## [Exercise goal]
Omitting the pictures, restate all of the entries below exactly.

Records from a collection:
- - -
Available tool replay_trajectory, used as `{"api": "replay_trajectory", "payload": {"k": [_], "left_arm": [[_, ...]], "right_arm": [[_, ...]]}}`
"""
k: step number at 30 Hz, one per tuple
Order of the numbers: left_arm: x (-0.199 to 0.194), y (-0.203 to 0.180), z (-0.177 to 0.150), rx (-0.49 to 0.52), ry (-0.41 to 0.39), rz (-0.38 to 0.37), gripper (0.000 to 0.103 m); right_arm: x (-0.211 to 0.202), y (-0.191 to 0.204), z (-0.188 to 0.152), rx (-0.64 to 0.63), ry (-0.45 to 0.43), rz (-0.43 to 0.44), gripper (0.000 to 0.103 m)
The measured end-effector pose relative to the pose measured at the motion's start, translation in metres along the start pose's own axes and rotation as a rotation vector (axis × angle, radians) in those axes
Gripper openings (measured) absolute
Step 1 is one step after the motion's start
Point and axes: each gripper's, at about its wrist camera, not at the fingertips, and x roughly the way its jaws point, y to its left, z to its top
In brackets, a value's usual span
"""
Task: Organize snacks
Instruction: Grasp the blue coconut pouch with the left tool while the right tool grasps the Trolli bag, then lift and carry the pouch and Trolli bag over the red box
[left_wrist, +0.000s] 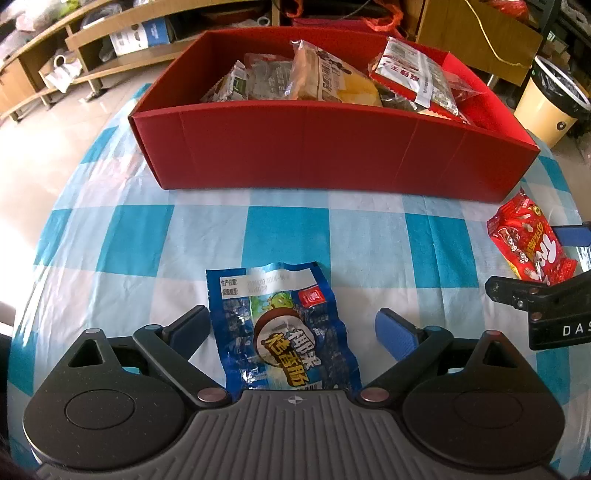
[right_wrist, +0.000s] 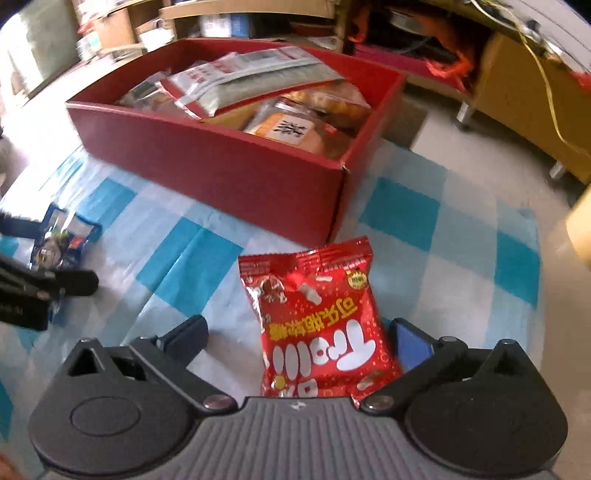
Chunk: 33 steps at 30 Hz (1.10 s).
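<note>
Snack packets lie flat on the checked cloth (left_wrist: 288, 229) near the red box (left_wrist: 332, 155). Blue packet (left_wrist: 280, 332) sits between the spread jaws of the left gripper (left_wrist: 291, 328), red packet (right_wrist: 317, 325) inside the wide-open right gripper (right_wrist: 299, 336). Both look light, soft and crinkly; pinching across the puffy middle seems best.

Both grippers (left_wrist: 291, 328) (right_wrist: 301, 338) angled down, fingers apparently spread wide.

A cream bin (left_wrist: 546, 107) stands beside wooden shelving (left_wrist: 103, 44) beyond the checked tablecloth (left_wrist: 288, 229).
</note>
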Motion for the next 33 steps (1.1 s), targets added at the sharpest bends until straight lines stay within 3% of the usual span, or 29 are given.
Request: {"api": "replay_trajectory", "payload": {"k": [4, 7, 8, 11, 13, 22, 33], "left_arm": [[-0.001, 0.003, -0.006, -0.023, 0.015, 0.018, 0.103], [-0.003, 0.008, -0.013, -0.05, 0.022, 0.027, 0.103], [-0.004, 0.008, -0.014, -0.055, 0.023, 0.029, 0.103], [-0.01, 0.01, -0.015, -0.074, 0.017, 0.027, 0.092], [-0.017, 0.011, -0.015, -0.084, 0.013, 0.024, 0.077], [-0.028, 0.026, -0.013, -0.157, 0.016, -0.012, 0.077], [-0.049, 0.02, -0.006, -0.159, -0.031, -0.064, 0.077]], "right_arm": [[-0.004, 0.001, -0.002, 0.029, -0.001, -0.015, 0.101], [-0.013, 0.008, -0.006, 0.024, -0.019, -0.007, 0.078], [-0.016, 0.009, -0.006, 0.031, -0.025, -0.003, 0.065], [-0.02, 0.013, -0.006, 0.051, -0.029, 0.008, 0.056], [-0.024, 0.016, -0.008, 0.057, -0.031, 0.015, 0.054], [-0.044, 0.018, -0.014, 0.104, -0.076, 0.05, 0.049], [-0.066, 0.016, -0.015, 0.173, -0.136, 0.119, 0.047]]}}
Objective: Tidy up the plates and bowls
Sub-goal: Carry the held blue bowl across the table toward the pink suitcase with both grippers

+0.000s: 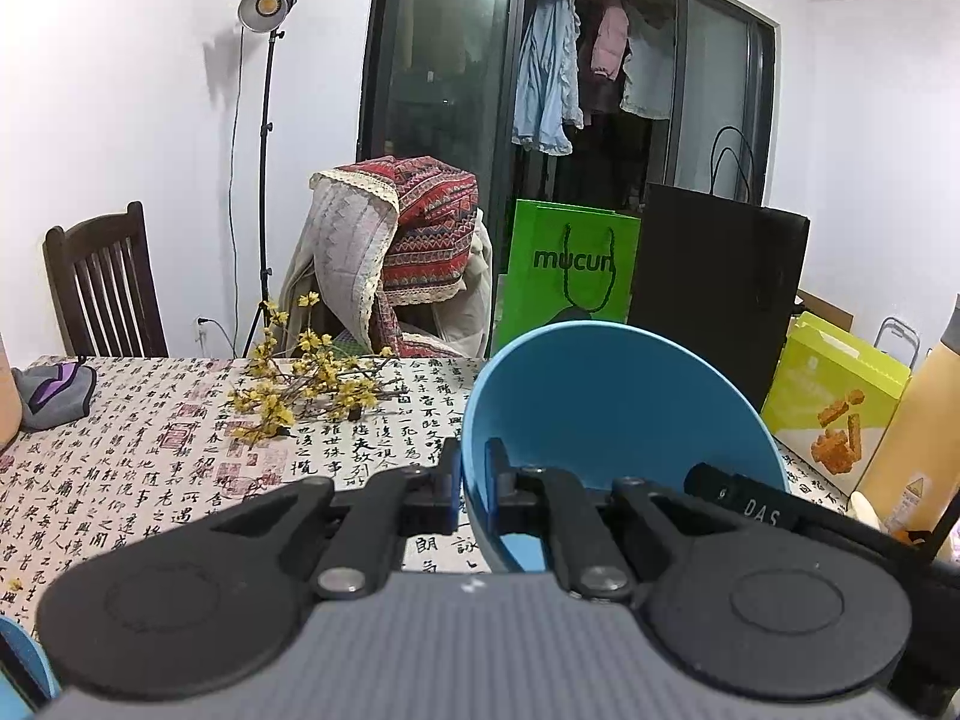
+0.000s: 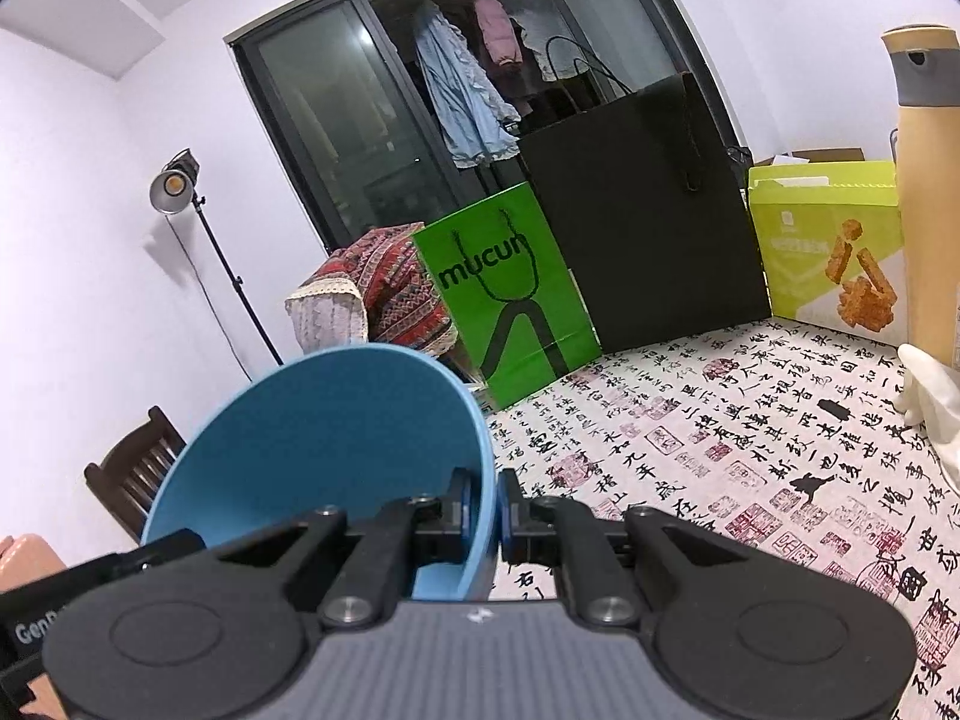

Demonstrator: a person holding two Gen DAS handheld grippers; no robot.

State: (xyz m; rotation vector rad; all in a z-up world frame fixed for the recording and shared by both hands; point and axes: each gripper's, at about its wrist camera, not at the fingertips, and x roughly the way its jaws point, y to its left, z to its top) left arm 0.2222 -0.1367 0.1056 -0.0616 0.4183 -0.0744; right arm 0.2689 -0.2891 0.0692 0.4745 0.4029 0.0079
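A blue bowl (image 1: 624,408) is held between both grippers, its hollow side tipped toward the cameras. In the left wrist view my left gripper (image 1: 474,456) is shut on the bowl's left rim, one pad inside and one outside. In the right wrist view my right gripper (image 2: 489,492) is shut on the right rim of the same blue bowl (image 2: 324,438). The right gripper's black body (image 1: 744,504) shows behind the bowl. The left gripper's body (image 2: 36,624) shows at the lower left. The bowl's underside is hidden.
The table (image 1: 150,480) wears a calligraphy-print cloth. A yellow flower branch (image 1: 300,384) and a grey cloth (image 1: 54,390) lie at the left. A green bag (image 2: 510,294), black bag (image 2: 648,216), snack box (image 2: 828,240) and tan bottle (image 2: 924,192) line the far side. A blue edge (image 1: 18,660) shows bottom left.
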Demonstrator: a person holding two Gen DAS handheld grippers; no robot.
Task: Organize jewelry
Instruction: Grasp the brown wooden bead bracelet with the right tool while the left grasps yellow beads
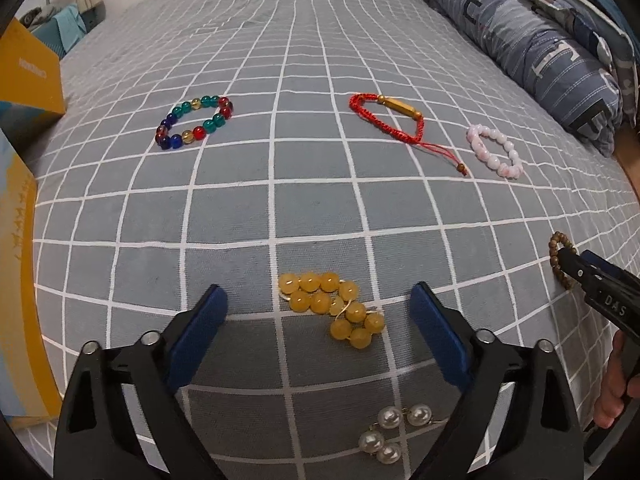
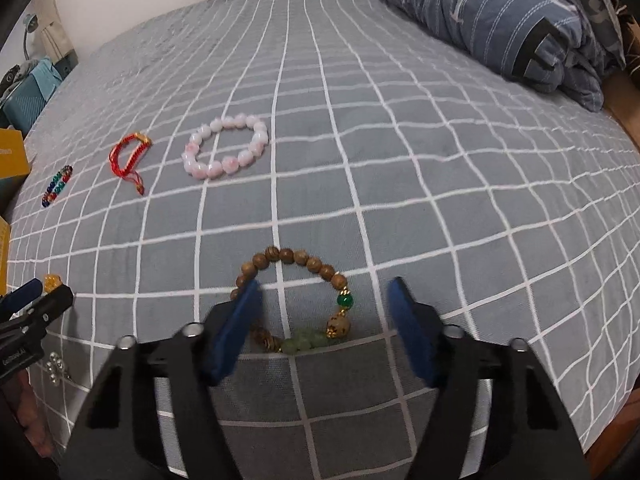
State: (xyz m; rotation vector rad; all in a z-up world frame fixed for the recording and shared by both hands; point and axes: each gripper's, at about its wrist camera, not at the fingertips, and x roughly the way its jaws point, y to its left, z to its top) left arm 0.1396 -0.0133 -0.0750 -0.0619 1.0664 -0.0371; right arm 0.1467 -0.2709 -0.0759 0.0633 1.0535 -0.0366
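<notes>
On the grey checked bedsheet (image 1: 304, 208) lies a bunched yellow bead bracelet (image 1: 332, 308). My left gripper (image 1: 320, 296) hangs over it, open, its blue pads wide on either side and clear of the beads. A wooden bead bracelet (image 2: 296, 258) with green stones lies between the pads of my right gripper (image 2: 325, 289). The left pad covers the bracelet's left side and the right pad stands apart from it, so the jaws are open. In the left wrist view that wooden bead bracelet (image 1: 557, 256) shows at the right edge.
Further back lie a multicoloured bead bracelet (image 1: 195, 122), a red cord bracelet (image 1: 386, 114) and a pink bead bracelet (image 1: 494, 152). A pearl piece (image 1: 394, 432) lies close under the left gripper. Yellow boxes (image 1: 32, 72) stand at the left, a folded quilt (image 1: 540, 52) at the right.
</notes>
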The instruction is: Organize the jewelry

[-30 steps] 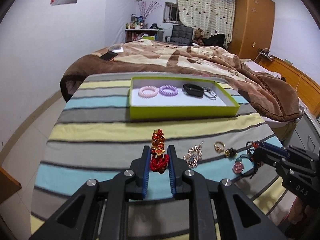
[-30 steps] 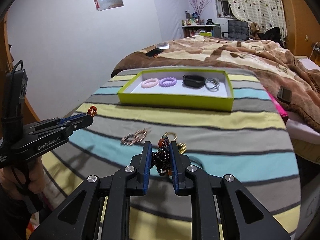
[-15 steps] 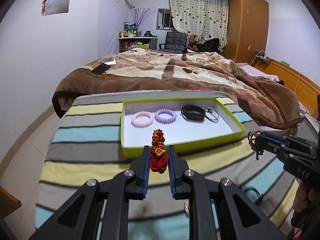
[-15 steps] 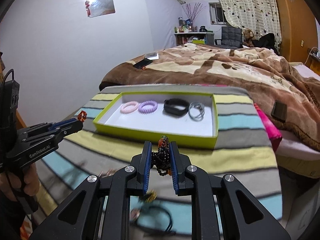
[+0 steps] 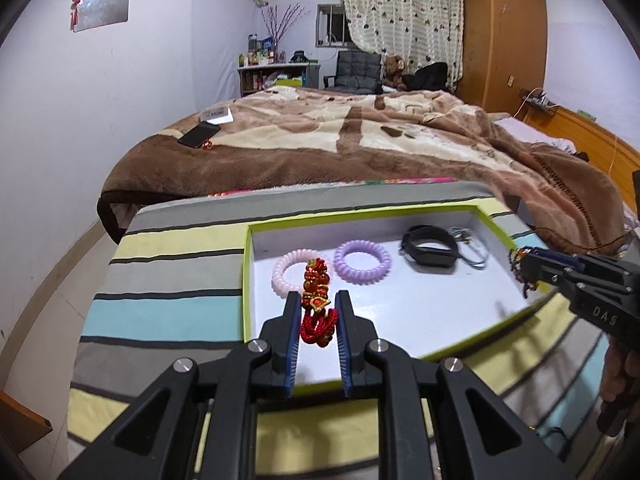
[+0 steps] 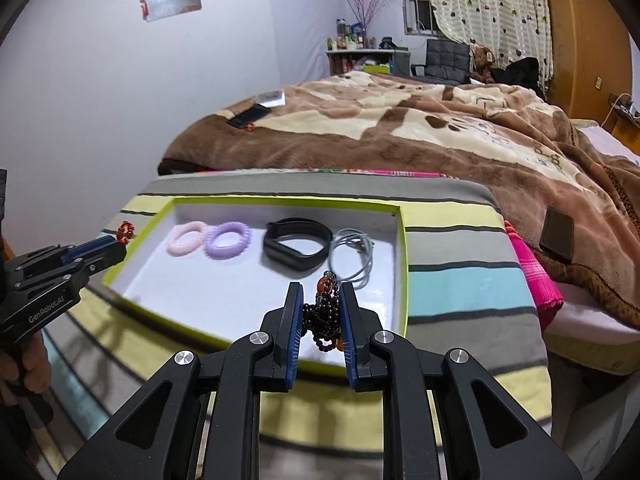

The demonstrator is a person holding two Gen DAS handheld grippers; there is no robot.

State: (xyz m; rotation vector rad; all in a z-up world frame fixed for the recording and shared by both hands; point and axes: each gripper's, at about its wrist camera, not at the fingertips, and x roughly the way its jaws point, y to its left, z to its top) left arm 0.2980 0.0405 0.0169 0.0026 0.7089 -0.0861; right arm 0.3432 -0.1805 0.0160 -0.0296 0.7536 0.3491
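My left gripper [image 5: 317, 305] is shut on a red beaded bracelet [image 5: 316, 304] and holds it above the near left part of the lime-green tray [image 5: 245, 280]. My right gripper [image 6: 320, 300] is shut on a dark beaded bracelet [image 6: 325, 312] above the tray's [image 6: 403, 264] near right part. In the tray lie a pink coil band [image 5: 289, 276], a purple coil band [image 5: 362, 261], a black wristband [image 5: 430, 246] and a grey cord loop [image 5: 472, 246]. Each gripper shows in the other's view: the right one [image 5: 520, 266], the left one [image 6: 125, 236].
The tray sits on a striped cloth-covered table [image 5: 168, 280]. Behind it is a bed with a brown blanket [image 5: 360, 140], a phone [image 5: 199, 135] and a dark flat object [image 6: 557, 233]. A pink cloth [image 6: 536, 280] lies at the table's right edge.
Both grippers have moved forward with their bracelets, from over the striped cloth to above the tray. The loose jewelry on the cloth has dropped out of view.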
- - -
## [Answer for this exercise]
Available tool replay_trajectory, used as `{"api": "replay_trajectory", "payload": {"k": [_], "left_arm": [[_, ...]], "right_arm": [[_, ...]]}}`
"""
k: step number at 30 Hz, one per tuple
Order of the numbers: left_arm: x (-0.199 to 0.194), y (-0.203 to 0.180), z (-0.177 to 0.150), rx (-0.49 to 0.52), ry (-0.41 to 0.39), rz (-0.38 to 0.37), gripper (0.000 to 0.103 m); right_arm: x (-0.211 to 0.202), y (-0.191 to 0.204), z (-0.188 to 0.152), rx (-0.64 to 0.63), ry (-0.45 to 0.43), rz (-0.43 to 0.44), gripper (0.000 to 0.103 m)
The measured end-effector pose relative to the pose measured at the motion's start, translation in metres along the start pose's own axes and rotation as a rotation vector (axis × angle, radians) in those axes
Gripper openings (measured) absolute
Step 1 is one step after the motion's start
Point and axes: each gripper's, at about its wrist camera, not at the fingertips, and x roughly the way its jaws point, y to its left, z to its top
In brackets, a value's usual span
"""
Task: Organize snacks
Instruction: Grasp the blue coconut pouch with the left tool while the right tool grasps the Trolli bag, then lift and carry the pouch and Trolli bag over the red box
[left_wrist, +0.000s] 
[right_wrist, +0.000s] 
Chunk: 33 steps at 30 Hz (1.10 s).
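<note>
Snack packets lie flat on the checked cloth (left_wrist: 288, 229) near the red box (left_wrist: 332, 155). Blue packet (left_wrist: 280, 332) sits between the spread jaws of the left gripper (left_wrist: 291, 328), red packet (right_wrist: 317, 325) inside the wide-open right gripper (right_wrist: 299, 336). Both look light, soft and crinkly; pinching across the puffy middle seems best.

Both grippers (left_wrist: 291, 328) (right_wrist: 301, 338) angled down, fingers apparently spread wide.

A cream bin (left_wrist: 546, 107) stands beside wooden shelving (left_wrist: 103, 44) beyond the checked tablecloth (left_wrist: 288, 229).
</note>
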Motion for the next 33 steps (1.1 s), targets added at the sharpest bends until straight lines stay within 3% of the usual span, or 29 are given.
Request: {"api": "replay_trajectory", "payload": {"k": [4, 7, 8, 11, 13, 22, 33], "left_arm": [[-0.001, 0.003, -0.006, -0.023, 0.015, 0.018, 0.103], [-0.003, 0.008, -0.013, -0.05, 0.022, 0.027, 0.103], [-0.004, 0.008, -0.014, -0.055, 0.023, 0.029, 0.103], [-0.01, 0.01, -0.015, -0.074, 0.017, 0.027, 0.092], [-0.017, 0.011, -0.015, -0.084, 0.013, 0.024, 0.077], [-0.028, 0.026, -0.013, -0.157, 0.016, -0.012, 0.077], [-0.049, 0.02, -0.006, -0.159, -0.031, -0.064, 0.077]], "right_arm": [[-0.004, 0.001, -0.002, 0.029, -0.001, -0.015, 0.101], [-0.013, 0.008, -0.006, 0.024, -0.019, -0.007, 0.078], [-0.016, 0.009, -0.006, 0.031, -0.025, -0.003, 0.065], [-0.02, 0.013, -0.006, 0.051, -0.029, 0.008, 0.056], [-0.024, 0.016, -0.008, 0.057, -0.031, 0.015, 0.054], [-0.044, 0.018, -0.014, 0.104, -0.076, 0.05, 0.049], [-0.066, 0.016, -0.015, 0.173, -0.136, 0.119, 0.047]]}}
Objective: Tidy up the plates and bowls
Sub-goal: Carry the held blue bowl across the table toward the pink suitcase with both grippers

+0.000s: 
+0.000s: 

Demonstrator: a person holding two Gen DAS handheld grippers; no robot.

State: (xyz m; rotation vector rad; all in a z-up world frame fixed for the recording and shared by both hands; point and axes: each gripper's, at about its wrist camera, not at the fingertips, and x roughly the way its jaws point, y to its left, z to its top) left arm 0.2222 -0.1367 0.1056 -0.0616 0.4183 -0.0744; right arm 0.2689 -0.2891 0.0692 0.4745 0.4029 0.0079
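A blue bowl (image 1: 624,408) is held between both grippers, its hollow side tipped toward the cameras. In the left wrist view my left gripper (image 1: 474,456) is shut on the bowl's left rim, one pad inside and one outside. In the right wrist view my right gripper (image 2: 489,492) is shut on the right rim of the same blue bowl (image 2: 324,438). The right gripper's black body (image 1: 744,504) shows behind the bowl. The left gripper's body (image 2: 36,624) shows at the lower left. The bowl's underside is hidden.
The table (image 1: 150,480) wears a calligraphy-print cloth. A yellow flower branch (image 1: 300,384) and a grey cloth (image 1: 54,390) lie at the left. A green bag (image 2: 510,294), black bag (image 2: 648,216), snack box (image 2: 828,240) and tan bottle (image 2: 924,192) line the far side. A blue edge (image 1: 18,660) shows bottom left.
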Demonstrator: a person holding two Gen DAS handheld grippers; no robot.
Task: Organize jewelry
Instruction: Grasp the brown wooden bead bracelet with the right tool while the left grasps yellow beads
State: (xyz m; rotation vector rad; all in a z-up world frame fixed for the recording and shared by both hands; point and axes: each gripper's, at about its wrist camera, not at the fingertips, and x roughly the way its jaws point, y to its left, z to its top) left arm 0.1396 -0.0133 -0.0750 -0.0619 1.0664 -0.0371; right arm 0.1467 -0.2709 -0.0759 0.0633 1.0535 -0.0366
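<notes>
On the grey checked bedsheet (image 1: 304, 208) lies a bunched yellow bead bracelet (image 1: 332, 308). My left gripper (image 1: 320, 296) hangs over it, open, its blue pads wide on either side and clear of the beads. A wooden bead bracelet (image 2: 296, 258) with green stones lies between the pads of my right gripper (image 2: 325, 289). The left pad covers the bracelet's left side and the right pad stands apart from it, so the jaws are open. In the left wrist view that wooden bead bracelet (image 1: 557, 256) shows at the right edge.
Further back lie a multicoloured bead bracelet (image 1: 195, 122), a red cord bracelet (image 1: 386, 114) and a pink bead bracelet (image 1: 494, 152). A pearl piece (image 1: 394, 432) lies close under the left gripper. Yellow boxes (image 1: 32, 72) stand at the left, a folded quilt (image 1: 540, 52) at the right.
</notes>
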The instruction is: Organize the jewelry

[-30 steps] 
[-30 steps] 
[-15 steps] 
[-15 steps] 
[+0 steps] 
[+0 steps] 

The demonstrator is a person holding two Gen DAS handheld grippers; there is no robot.

State: (xyz m; rotation vector rad; all in a z-up world frame fixed for the recording and shared by both hands; point and axes: each gripper's, at about its wrist camera, not at the fingertips, and x roughly the way its jaws point, y to its left, z to its top) left arm 0.2980 0.0405 0.0169 0.0026 0.7089 -0.0861; right arm 0.3432 -0.1805 0.0160 -0.0296 0.7536 0.3491
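My left gripper [image 5: 317, 305] is shut on a red beaded bracelet [image 5: 316, 304] and holds it above the near left part of the lime-green tray [image 5: 245, 280]. My right gripper [image 6: 320, 300] is shut on a dark beaded bracelet [image 6: 325, 312] above the tray's [image 6: 403, 264] near right part. In the tray lie a pink coil band [image 5: 289, 276], a purple coil band [image 5: 362, 261], a black wristband [image 5: 430, 246] and a grey cord loop [image 5: 472, 246]. Each gripper shows in the other's view: the right one [image 5: 520, 266], the left one [image 6: 125, 236].
The tray sits on a striped cloth-covered table [image 5: 168, 280]. Behind it is a bed with a brown blanket [image 5: 360, 140], a phone [image 5: 199, 135] and a dark flat object [image 6: 557, 233]. A pink cloth [image 6: 536, 280] lies at the table's right edge.
Both grippers have moved forward with their bracelets, from over the striped cloth to above the tray. The loose jewelry on the cloth has dropped out of view.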

What came before is the finished answer.